→ Work item:
Using the listing below, give the number of lines where "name" appears, and nothing else.
[Dataset extract]
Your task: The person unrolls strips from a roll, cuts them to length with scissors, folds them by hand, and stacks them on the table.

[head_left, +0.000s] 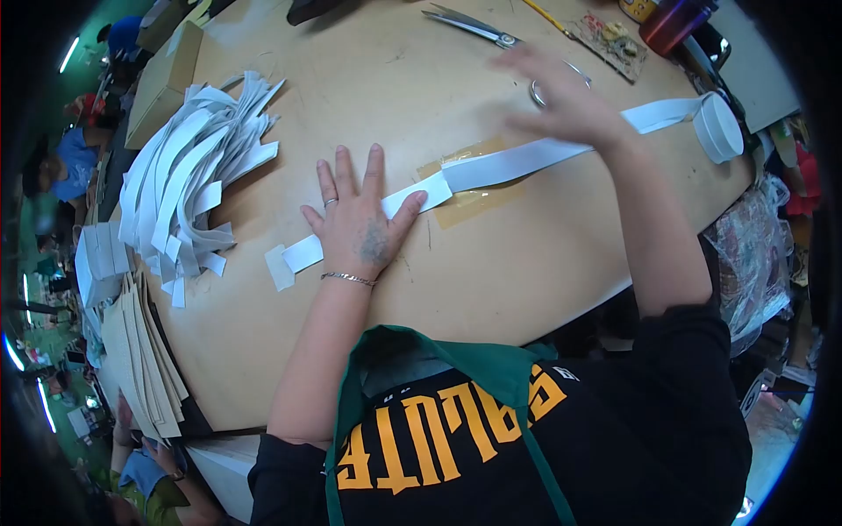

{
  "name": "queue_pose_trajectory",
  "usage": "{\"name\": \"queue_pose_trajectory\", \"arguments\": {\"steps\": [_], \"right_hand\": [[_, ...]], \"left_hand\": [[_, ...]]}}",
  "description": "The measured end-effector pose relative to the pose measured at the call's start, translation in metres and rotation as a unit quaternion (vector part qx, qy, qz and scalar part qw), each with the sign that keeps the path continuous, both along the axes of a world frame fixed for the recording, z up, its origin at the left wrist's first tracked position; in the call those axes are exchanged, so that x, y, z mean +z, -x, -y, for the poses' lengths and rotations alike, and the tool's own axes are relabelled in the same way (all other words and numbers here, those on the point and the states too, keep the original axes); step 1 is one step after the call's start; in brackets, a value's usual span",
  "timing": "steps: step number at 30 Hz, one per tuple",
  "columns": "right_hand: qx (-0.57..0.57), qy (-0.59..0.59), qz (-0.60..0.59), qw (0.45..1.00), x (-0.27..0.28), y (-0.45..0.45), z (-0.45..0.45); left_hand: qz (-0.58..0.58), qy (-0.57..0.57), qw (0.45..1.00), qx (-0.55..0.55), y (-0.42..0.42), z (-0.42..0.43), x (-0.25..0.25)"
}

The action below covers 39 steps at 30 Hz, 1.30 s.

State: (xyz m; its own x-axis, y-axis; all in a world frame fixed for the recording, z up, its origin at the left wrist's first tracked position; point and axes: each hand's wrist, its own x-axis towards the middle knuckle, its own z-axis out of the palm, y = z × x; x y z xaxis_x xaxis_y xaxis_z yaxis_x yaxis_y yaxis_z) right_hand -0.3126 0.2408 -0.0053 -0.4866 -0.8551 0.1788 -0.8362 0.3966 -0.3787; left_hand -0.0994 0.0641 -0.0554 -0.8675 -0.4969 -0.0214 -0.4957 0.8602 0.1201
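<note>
Partly hidden, the white strip point(432, 189) lies on the table point(526, 254) beneath my left hand point(361, 219), flat with fingers spread; my right hand point(566, 101), blurred but ungripped, covers part of the scissors point(478, 28), touching or not I can't tell

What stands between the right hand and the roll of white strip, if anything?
Nothing visible blocks the way from the right hand to the roll; only the unrolled strip itself spans that stretch.
</note>
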Motion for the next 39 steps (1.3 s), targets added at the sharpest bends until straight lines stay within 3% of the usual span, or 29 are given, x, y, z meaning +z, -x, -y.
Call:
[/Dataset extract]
→ Task solution:
2